By Leonard E. Colvin
Chief  Reporter
New Journal and Guide

        On July 4, the nation will celebrate the 246th anniversary of its independence from Great Britain.

        But a growing number of African and Native Americans have declared they are not inclined to do so.

        Lingering evidence of socioeconomic inequality impacting African Americans, specifically, has spurred many activists and progressives to believe freedoms promised by the Declaration of Independence and the Constitution still do not apply to them fully.

In 1963, during his great “I Have a Dream Speech” Dr. Martin Luther King, Jr., spoke a similar message.

    He described the “promissory note”  of promised   freedom for Black Americans was returned marked as “insufficient.”

    Today, many African Americans who believe the nation’s idea of equality is yet to apply to them refer to a  speech abolitionist and orator Frederick Douglass made in 1852 as the benchmark of their beliefs.

  It was called  “What To the Slave Is the Fourth of July?”

        In 1852, Blacks in America were still enslaved. They had no constitutional rights and protections enjoyed by whites.

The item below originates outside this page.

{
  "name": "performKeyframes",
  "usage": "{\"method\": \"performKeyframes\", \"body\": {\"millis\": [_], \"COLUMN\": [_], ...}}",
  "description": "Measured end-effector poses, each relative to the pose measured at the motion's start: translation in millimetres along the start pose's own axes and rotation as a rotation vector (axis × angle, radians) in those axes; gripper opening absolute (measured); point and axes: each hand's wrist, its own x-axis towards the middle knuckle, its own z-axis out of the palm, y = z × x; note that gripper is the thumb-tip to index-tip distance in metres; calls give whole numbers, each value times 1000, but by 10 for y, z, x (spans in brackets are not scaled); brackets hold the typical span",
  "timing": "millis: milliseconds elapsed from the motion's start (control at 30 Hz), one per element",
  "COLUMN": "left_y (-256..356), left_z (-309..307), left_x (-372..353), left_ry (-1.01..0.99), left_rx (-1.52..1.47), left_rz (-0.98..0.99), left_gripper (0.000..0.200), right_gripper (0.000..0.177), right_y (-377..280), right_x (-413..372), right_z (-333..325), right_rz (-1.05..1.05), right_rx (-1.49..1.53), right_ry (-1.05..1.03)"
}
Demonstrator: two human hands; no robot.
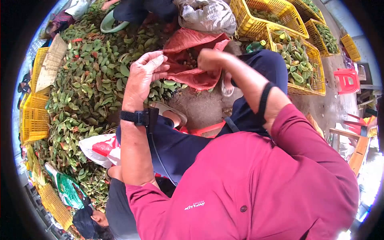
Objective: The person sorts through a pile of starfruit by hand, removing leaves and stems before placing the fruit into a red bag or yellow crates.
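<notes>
My left hand (149,69) is raised beside the left edge of a red woven sack (182,42), palm turned toward it. Its thumb lies near the forefinger and the other fingers stand apart, with nothing visible between them. Over the right side of the sack's mouth is my right hand (210,60), slightly blurred, its fingers curled in; whatever it holds is hidden. Small brownish pieces show inside the sack. A wide heap of green and reddish leafy cuttings (94,68) covers the floor to the left.
Yellow crates (320,74) of green leafy pieces stand at the right. A white sack (208,18) sits beyond the red one, near a pale green basin (108,24). Another person (120,208) is close at lower left. A red stool (347,81) stands far right.
</notes>
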Motion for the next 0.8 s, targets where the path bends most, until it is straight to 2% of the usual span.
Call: {"method": "performKeyframes", "body": {"millis": [33, 67, 100, 133, 167, 233, 333, 433, 467, 500, 533, 567, 600, 633, 733, 800], "left_y": [-58, -76, -169, -260, -273, -236, -75, -67, -88, -100, -85, 14, 69, 29, -213, -155], "left_z": [-77, -111, -219, -334, -413, -476, -516, -559, -583, -607, -619, -565, -537, -599, -696, -622], "left_x": [78, 97, 142, 202, 240, 267, 345, 464, 519, 569, 645, 761, 821, 848, 907, 926], "left_ry": [-3, 15, 32, 50, 107, 225, 287, 380, 386, 346, 313, 304, 311, 271, 251, 288], "left_rx": [15, 27, -10, -46, -55, -8, -112, -159, -189, -194, -195, -243, -281, -320, -62, -69], "left_rz": [-22, -41, -54, -63, -105, -138, 4, -8, -25, -28, -38, -80, -123, -183, -145, -153], "left_gripper": [35, 37, 38, 39, 39, 41, 40, 41, 42, 42, 42, 38, 33, 36, 43, 46], "right_gripper": [18, 21, 28, 34, 34, 36, 32, 33, 40, 51, 46, 59, 78, 77, 76, 74], "right_y": [271, 164, 45, 310, 35, 245, 123, 263, 450, 419, 292, 97, 119, 98, 201, 218], "right_x": [422, 382, 333, 572, 310, 488, 426, 595, 756, 863, 855, 828, 800, 812, 900, 934], "right_z": [556, 747, 928, 1600, 1506, 2275, 2201, 2750, 3477, 3712, 3594, 2939, 3038, 3120, 3274, 3446], "right_rz": [-154, 108, 498, 588, 670, 763, 1073, 908, 726, 1104, 1092, 1318, 1251, 1223, 1162, 1089], "right_rx": [-260, 259, 687, 838, 785, 847, 1032, 853, 402, 682, 572, 705, 772, 803, 727, 666], "right_ry": [-48, -351, -518, -611, -317, -400, -248, 4, 110, 206, 435, 348, 392, 406, 373, 301]}}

In the early 1850s, tensions over slavery were high and many feared a civil war. Black people were not citizens and had no rights.

A firm example of the flaws of American  Democracy at the time was in 1857 when the U.S. Supreme Court issued its infamous Dred Scott Decision which said a Black man or woman had “no rights a white man had to respect”, including seeking freedom.

  Nathan Richardson for the past eight years has been performing an interpretative representation of Douglass.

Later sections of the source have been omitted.